_WHAT NEEDS TO BE DONE_
Copy everything in the data below exactly except the pictures.

_SOURCE DATA_
+ + + +

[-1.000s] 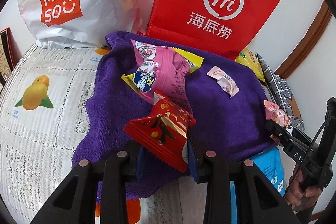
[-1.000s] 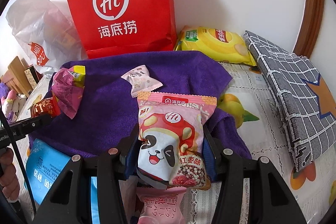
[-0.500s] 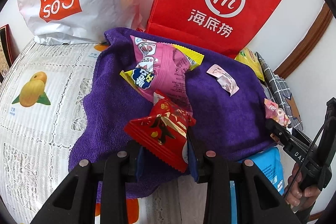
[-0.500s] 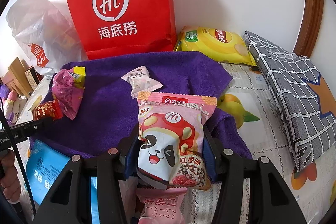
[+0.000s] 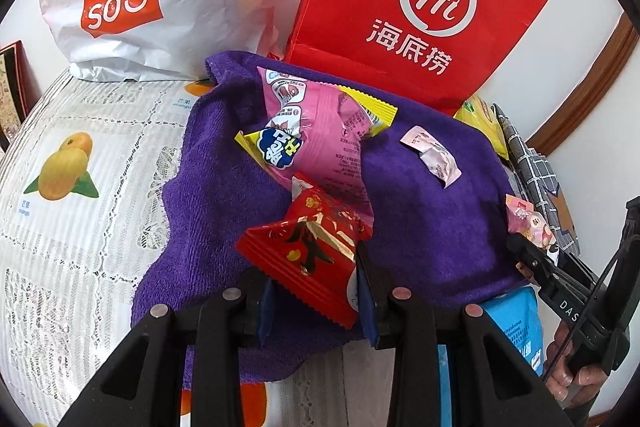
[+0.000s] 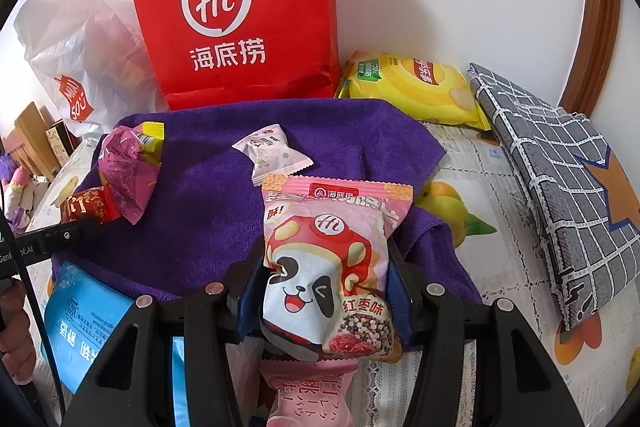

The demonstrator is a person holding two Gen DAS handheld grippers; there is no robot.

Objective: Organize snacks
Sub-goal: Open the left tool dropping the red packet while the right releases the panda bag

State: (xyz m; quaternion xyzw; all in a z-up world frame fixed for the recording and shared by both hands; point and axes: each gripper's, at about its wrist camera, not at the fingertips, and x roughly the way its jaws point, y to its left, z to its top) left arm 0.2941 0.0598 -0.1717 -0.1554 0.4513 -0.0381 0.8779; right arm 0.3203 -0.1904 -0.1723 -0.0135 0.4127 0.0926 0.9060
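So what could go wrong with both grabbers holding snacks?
1. The left tool pinches the red packet near one edge, so it might slip out onto the purple towel.
2. The right tool squeezes the puffy panda bag; the snacks inside could get crushed.

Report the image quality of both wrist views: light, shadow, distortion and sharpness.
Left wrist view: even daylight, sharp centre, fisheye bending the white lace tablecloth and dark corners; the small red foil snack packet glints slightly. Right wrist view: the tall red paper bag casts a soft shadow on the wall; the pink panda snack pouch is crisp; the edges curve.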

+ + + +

_RESPONSE TO THIS TASK_
[-1.000s] 
[-1.000s] 
[-0.500s] 
[-0.500s] 
[+0.000s] 
[+0.000s] 

The demonstrator is a person holding two Gen DAS handheld grippers; there is no robot.

Objective: Organize snacks
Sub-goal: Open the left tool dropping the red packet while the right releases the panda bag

State: (xyz m; quaternion xyzw; all in a z-up world frame fixed for the recording and shared by both hands; point and axes: each gripper's, at about its wrist camera, not at the fingertips, and x roughly the way its jaws point, y to its left, z to its top) left arm 0.2941 0.0598 -0.1717 -0.1554 0.4513 -0.0381 0.8779; right arm 0.3203 -0.1904 -0.1723 -0.0135 0.4127 0.0926 0.9060
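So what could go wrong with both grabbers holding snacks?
1. The left tool pinches the red packet near one edge, so it might slip out onto the purple towel.
2. The right tool squeezes the puffy panda bag; the snacks inside could get crushed.

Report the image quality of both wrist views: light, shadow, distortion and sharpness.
Left wrist view: even daylight, sharp centre, fisheye bending the white lace tablecloth and dark corners; the small red foil snack packet glints slightly. Right wrist view: the tall red paper bag casts a soft shadow on the wall; the pink panda snack pouch is crisp; the edges curve.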

Nothing remains to be added to this answer.